重症の熱中症は緊急を要する危険な状態で、わが国でも毎年多くの人が熱中症で命を落としています。
(1)熱中症の症状
- 手足の筋肉に痛みを訴えたり、筋肉が勝手に硬直したりする。
- 具合が悪くなって体がだるいと訴えたり、気分が悪くなり吐き気がしたり、頭痛やめまいが生じる。
- 立ちくらみや頭がボーッとして注意力が散漫になる。
- 意味不明な言動がみられる。
ポイント
- 大量に汗をかいているうちはまだよいのですが、汗をかかなくなり皮膚が赤く乾いてくると、自分で体温の調節ができなくなり体温が上がってくるので、すぐにでも命にかかわる危険があります。

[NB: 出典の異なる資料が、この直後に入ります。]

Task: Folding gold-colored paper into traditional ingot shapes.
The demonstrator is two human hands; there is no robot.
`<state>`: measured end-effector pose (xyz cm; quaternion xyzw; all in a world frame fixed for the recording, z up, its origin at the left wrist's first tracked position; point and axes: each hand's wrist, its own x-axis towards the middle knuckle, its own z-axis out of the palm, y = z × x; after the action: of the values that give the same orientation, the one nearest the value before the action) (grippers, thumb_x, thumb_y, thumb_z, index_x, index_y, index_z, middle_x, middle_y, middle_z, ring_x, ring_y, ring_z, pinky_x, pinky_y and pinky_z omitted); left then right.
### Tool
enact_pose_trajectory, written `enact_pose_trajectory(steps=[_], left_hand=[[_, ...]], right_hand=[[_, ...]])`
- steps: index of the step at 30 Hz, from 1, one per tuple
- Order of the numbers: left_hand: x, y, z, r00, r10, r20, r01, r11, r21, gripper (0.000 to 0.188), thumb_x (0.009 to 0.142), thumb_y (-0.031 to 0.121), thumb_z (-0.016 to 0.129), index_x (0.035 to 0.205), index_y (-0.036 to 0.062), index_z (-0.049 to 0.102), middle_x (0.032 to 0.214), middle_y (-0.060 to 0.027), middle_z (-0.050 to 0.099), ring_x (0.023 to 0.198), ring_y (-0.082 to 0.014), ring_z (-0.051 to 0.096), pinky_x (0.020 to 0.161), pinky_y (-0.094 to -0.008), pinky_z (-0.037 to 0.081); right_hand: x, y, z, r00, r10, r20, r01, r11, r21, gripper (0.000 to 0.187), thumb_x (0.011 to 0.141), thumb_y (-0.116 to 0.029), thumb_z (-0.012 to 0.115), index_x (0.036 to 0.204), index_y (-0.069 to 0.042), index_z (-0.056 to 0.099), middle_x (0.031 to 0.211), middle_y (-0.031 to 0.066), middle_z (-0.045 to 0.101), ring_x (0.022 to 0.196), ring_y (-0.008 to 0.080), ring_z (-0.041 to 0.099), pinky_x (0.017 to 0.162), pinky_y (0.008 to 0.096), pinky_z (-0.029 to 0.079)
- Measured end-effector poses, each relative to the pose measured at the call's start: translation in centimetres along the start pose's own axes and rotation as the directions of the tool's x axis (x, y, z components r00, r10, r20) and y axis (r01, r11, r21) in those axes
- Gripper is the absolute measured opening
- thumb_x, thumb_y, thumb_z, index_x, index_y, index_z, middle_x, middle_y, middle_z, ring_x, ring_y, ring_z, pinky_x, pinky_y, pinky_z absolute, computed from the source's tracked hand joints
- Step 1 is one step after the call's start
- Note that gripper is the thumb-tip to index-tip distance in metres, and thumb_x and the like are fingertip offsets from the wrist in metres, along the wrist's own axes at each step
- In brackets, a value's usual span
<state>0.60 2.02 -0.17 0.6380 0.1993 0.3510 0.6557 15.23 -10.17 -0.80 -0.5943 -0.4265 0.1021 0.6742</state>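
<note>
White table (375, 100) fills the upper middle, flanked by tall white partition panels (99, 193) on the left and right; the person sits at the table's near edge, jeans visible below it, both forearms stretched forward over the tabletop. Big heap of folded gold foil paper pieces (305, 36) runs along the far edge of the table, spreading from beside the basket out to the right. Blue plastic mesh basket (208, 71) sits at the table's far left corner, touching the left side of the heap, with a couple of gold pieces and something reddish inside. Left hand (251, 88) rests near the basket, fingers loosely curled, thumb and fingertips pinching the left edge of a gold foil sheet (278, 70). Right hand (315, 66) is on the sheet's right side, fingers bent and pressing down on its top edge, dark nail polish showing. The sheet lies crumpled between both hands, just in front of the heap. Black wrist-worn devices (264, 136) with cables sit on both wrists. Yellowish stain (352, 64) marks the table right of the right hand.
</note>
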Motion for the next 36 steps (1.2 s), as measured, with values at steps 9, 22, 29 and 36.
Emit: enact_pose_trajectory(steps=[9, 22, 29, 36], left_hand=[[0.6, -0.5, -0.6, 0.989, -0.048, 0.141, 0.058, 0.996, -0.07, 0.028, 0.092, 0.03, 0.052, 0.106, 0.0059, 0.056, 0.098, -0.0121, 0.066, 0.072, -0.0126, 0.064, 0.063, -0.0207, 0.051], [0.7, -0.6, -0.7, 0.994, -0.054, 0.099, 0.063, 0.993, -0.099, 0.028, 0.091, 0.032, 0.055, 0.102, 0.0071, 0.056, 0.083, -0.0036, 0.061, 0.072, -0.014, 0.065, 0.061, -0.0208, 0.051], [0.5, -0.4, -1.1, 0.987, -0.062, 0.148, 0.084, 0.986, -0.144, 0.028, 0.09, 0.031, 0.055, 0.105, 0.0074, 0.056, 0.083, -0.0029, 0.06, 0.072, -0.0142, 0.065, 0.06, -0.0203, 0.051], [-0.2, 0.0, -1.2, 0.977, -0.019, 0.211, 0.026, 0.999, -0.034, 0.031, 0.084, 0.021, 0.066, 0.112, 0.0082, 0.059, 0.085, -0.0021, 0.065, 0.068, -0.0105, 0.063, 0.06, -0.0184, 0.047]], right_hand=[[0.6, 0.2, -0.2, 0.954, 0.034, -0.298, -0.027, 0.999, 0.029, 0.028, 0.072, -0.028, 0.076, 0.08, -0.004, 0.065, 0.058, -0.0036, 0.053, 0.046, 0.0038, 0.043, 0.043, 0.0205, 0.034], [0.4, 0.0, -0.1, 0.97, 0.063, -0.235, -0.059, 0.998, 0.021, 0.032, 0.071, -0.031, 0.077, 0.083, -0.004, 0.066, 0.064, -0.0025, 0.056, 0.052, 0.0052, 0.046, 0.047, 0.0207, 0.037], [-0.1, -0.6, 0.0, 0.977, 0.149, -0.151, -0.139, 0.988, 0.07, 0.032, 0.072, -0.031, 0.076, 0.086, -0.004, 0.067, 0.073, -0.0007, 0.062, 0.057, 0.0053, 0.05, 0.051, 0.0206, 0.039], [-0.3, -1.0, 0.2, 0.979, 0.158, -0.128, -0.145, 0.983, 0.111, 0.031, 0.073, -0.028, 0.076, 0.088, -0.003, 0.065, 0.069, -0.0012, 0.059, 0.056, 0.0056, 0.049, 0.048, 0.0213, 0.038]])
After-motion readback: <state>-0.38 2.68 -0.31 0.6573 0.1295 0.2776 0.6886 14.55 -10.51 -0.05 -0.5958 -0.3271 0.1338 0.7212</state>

呼びかけても反応が鈍いようであれば、緊急の事態ですので、ただちに119番通報の必要があります。
- 熱中症は必ずしも炎天下で無理に運動したときだけでなく、特に乳児や高齢者はクーラーのない暑い室内や車の中に長時間いるだけでも熱中症になります。
(2)熱中症の応急手当の方法
- 涼しい環境に避難させる
風通しのよい日陰やクーラーが効いている室内などに移動させます。 - 衣服を脱がせ、体を冷やす
涼しい場所に移動したら、体から熱を奪うためにうちわや扇風機で風をあてることが一番効果的です。
- 風があたるように衣服を脱がせて皮膚を露出し、あまり汗をかいていないようであれば、皮膚に水をかけて濡らしてから風をあてる必要があります。この時、氷水をかけるよりもぬるい水をかけてから風をあてる方が効果的です。
- 氷嚢などを準備できれば、首、脇の下、太ももの付け根などにあてると冷却の助けになります。
ポイント
体の冷却はできるだけ早く行う必要があります。
- 水分、塩分を補給する
熱中症の傷病者は発汗によって、脱水状態になっているので水分を十分に補うことも重要です。汗により水だけでなく塩分も喪失しているので、できれば水だけでなく、少量の塩を加えた水か、もしくは最初から塩分の含まれているスポーツドリンクを飲ませるほうが効果的です。 - 医療機関での受診
反応が鈍くなり、自分で水が飲めない傷病者に対し、無理に飲ませようとして水を口に入れると、誤って肺に入ってしまう危険があります。ただちに医療機関で点滴による水分補給を受ける必要があります。 - 楽な体位にする。
傷病者の楽な体位をとります。立ちくらみがある場合は足を高くすると楽になることがあります。